Issues in Graduate Education

From Sociality to Responsibility: Graduate Employee Unions and the Meaning of the University

William Vaughn | Nov 1, 1999

The nationwide campaign to unionize graduate assistants stems from various motivations. Foremost among these is a desire to secure the status of true employees. Grad employee union drives, however, are notoriously belabored endeavors. The efforts at the University of California system, at Yale, and at my own University of Illinois, have lasted for the better part of this decade, and in the latter two instances, workers have yet to secure full, formal recognition from their employer. This typically means that those initiating a campaign may never reap the benefits of recognition, such as a contract, better pay, better health care, and grievance procedures. Activists graduate, drop out of academia, or return to their dissertations after giving as much of their time as they can afford—but all grad unionists must contend with their own relatively transient status. Then too, we shouldn't be surprised if grad union organizers, who are typically volunteers, eventually burn out. They face innumerable barriers, often including mammoth legal hurdles; extensive, university-bankrolled anti-union campaigns; and the inherent difficulty of persuading and mobilizing their far-flung and at times recalcitrant colleagues, who work and research in a myriad of disciplines.

Given this, what would motivate someone to pursue such a project often against almost insurmountable odds? In a typical union campaign outside of academia, organizers might plausibly expect to enjoy the concrete improvements they work to secure. But given the unlikelihood of that scenario for many grad unionists, one might imagine they derive their strength from some other, less tangible source. In my research into academic activism, I've discovered one model for how unionists understand what sustains them. The organizers tend not to be driven by the specific goals they hope to achieve through collective bargaining. Rather, in seeking to be recognized as workers, they are better able to recognize the link between their own labor and the aims of the university itself, in an ideal sense. Indeed, the academics I've studied on my campus, members of the Graduate Employees' Organization (GEO), find in their activism a renewed commitment to the whole of academic culture, a commitment I trace in terms of three stages: sociality, community, and responsibility. Such activists are motivated not by self-interest, but professional involvement. In an era when universities actively degrade the labor that sustains their mission, acting professionally—for students as well as teachers—means working as an activist. Academic activism is selfish only insofar as it desires to preserve a way of life not entirely driven by bottom-line economic imperatives. Most of us wouldn't be teachers if we weren't already motivated by something other than money. Academic activism is a way of realizing that motivation to the fullest extent in our professional lives.

The sequence of commitment I've deduced from my research ascends from a simple appetite for contact, to a sense of connection, and finally to an obligation toward one's peers—in other words, it moves from sociality, to community, to responsibility. Individuals characterize these modes in various ways.

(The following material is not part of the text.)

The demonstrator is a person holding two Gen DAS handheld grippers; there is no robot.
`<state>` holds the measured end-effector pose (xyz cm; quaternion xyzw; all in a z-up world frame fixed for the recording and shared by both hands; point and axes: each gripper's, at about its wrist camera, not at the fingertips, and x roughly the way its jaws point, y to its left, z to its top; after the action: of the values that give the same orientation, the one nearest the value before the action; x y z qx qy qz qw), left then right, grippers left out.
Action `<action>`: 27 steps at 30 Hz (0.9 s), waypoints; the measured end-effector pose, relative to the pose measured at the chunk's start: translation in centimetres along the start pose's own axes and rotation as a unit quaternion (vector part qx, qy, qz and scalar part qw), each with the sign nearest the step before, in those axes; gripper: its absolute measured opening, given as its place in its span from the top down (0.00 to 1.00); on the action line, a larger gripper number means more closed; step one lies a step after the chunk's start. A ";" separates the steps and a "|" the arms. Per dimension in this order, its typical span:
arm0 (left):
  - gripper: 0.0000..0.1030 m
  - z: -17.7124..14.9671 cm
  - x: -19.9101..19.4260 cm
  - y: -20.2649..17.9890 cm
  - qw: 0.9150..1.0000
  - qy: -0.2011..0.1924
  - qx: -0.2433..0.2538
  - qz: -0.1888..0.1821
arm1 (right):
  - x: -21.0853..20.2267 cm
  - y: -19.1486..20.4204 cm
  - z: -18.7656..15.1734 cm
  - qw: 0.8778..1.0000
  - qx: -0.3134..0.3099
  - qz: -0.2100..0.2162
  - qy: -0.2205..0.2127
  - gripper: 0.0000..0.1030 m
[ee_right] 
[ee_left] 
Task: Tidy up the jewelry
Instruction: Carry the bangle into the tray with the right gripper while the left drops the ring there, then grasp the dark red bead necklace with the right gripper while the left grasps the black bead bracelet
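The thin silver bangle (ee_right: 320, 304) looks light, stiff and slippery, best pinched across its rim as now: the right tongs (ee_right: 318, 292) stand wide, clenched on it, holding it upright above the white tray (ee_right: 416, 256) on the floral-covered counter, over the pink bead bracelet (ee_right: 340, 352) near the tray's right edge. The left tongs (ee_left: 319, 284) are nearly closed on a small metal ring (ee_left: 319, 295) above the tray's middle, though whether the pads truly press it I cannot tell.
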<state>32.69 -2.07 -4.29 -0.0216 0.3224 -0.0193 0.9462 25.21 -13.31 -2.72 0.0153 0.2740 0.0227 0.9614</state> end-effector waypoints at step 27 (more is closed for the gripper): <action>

The experience of any mode may range from burdensome to enlivening. I offer these accounts not as sociological truth, but as informal oral history meant to capture a moment when—for grad employees at one campus, anyway—the imperatives of their professional values intersected with a view of the university's mission as a shared enterprise that could only be sustained by collective responsibility.

For many, that sense of enterprise is enhanced as its extent enlarges. Some activists begin union work simply hoping to enlarge their social network. A graduate colleague in English notes, "It's hard being a graduate student. It's easy to get insulated in your department, and one of the most important things about the GEO is that it helps graduate students make connections across departments."

But simple sociality can quickly evolve toward community, a sense of common culture. After one of the union's first interdepartmental meetings, a colleague in English noted, "that was the first time I'd laid eyes on someone outside of the English department.. We can reach out to other departments and see if they have these issues."

Two historians perhaps best capture this shift from sociality to community. "First of all," one told me, "my whole social vista completely broadened. That's one of the most important benefits of the GEO as a kind of community organization, 'cause the people are isolated here.. I never felt like I had a community before."

"There's obviously a social dimension to the union that's really nice," said the second, "and it's really changed the face of the group of people I feel a connection with. The university feels a lot smaller thanks to the GEO, so it's not quite the monolith it seemed to be; but now it actually feels much more like a community."

The values of community range from the personal to the political and the scholarly. For anthropologist Richard Freeman, the experience included all three. Participating in the union, he told me, "serves both my own personal needs and satisfactions, and it's things that I feel good about doing that also help other people. So it's the best of both worlds." Others locate the value more specifically. According to a colleague in English, "if you have something like a union established for graduate students, it gives them some breathing space; they understand that they can focus on their scholarship and not have to worry about what's going to happen if they get in [a] difficult situation."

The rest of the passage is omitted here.